For musicians used to chasing a crowd, that prospect might seem daunting. But it’s worth noting, too, the level of cooperation and support that can emerge through regional networks. For instance, BaMM has performed at Wyoming’s Sheridan College, and Krause has crossed state lines to play with Wyoming Baroque. Bergman is a member of Denver’s BCOC, and Nowell joined Wyoming Baroque on their recent tour. The web of connections is long.

If he were to offer words of encouragement to new ensembles looking to embrace this kind of model, Nowell says, “I just have this faith, this kind of core belief that this music is accessible. It’s easy to understand, and to enjoy. That would be my advice to those ensembles — to believe that there’s an audience there. And then, whatever you do musically, make sure that it’s connected into the community, because every community is different.” 

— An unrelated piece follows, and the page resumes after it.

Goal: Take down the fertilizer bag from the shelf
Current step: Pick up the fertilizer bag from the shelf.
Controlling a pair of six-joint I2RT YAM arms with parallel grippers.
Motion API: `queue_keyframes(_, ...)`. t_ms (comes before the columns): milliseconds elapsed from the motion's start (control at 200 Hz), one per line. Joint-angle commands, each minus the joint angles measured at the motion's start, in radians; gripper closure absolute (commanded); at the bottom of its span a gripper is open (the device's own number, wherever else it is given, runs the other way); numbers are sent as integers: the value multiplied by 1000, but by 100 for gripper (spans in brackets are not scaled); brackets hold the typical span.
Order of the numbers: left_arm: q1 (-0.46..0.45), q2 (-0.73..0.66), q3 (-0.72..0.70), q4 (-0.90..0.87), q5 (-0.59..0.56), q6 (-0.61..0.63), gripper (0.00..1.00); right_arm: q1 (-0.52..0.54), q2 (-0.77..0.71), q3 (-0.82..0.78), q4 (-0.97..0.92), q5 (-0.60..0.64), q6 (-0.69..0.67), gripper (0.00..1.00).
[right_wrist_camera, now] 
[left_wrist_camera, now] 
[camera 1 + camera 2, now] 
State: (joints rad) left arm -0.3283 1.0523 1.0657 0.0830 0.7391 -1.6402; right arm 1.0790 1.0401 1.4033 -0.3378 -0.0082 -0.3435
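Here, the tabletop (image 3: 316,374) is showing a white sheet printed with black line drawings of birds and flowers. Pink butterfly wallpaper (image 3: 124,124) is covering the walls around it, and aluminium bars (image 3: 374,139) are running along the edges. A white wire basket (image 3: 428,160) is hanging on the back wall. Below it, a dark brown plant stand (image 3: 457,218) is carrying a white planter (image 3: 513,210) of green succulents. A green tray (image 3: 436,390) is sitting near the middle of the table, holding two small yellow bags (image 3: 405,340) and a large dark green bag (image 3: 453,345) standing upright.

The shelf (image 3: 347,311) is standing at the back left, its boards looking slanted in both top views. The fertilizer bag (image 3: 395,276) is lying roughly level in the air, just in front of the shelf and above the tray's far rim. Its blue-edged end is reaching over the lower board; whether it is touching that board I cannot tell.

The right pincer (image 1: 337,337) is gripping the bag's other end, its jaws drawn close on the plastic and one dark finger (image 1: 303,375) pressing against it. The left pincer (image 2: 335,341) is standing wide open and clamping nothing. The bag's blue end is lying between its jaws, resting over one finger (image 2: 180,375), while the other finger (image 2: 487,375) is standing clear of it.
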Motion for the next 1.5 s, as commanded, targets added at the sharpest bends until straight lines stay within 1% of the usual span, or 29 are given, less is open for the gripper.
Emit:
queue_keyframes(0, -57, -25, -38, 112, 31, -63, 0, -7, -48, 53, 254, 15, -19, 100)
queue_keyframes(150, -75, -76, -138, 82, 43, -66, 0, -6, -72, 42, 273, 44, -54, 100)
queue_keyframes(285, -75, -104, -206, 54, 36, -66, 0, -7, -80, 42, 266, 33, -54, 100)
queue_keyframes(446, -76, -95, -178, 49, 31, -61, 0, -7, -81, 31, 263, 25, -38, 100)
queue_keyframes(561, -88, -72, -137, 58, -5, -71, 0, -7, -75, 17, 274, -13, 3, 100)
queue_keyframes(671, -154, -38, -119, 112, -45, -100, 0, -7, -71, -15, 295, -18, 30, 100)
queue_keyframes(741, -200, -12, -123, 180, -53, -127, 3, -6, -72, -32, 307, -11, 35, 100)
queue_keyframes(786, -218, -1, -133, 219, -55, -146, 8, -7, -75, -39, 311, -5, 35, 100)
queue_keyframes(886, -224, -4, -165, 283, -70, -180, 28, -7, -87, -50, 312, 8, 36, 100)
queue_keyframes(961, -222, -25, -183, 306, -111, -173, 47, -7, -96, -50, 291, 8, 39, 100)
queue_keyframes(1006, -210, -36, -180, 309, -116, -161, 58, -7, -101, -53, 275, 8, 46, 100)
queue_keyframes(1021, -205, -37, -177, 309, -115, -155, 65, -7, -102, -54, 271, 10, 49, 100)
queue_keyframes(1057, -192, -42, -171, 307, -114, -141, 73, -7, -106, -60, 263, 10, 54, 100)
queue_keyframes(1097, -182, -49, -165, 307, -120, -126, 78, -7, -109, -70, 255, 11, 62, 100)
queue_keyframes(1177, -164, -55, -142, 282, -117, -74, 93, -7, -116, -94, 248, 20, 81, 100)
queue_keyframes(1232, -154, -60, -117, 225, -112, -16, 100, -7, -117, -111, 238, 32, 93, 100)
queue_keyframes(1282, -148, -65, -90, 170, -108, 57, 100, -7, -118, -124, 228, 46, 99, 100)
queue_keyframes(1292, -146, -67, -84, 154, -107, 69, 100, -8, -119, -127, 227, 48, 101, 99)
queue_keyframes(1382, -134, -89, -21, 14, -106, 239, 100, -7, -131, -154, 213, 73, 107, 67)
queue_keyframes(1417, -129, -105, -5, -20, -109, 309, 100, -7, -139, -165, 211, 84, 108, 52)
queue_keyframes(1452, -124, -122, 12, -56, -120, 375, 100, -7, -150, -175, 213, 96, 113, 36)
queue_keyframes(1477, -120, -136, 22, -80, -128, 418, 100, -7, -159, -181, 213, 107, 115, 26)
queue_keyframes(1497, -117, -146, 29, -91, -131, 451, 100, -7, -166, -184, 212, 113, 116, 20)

Ultimately, cooperation — both with each other and with their communities — is what allows Wyoming Baroque, Baroque Music Montana, and the Baroque Chamber Orchestra of Colorado to not just survive, but thrive. By engaging audiences in creative ways, partnering with local stakeholders, and envisioning their surroundings as sources of inspiration instead of inconveniences to be overcome, they don’t just bring early music to the American West. They make early music of the American West.

Jacob Jahiel is a writer, editor, and viola da gambist residing in Baltimore. He grew up in the Big Horn Mountains of Northern Wyoming.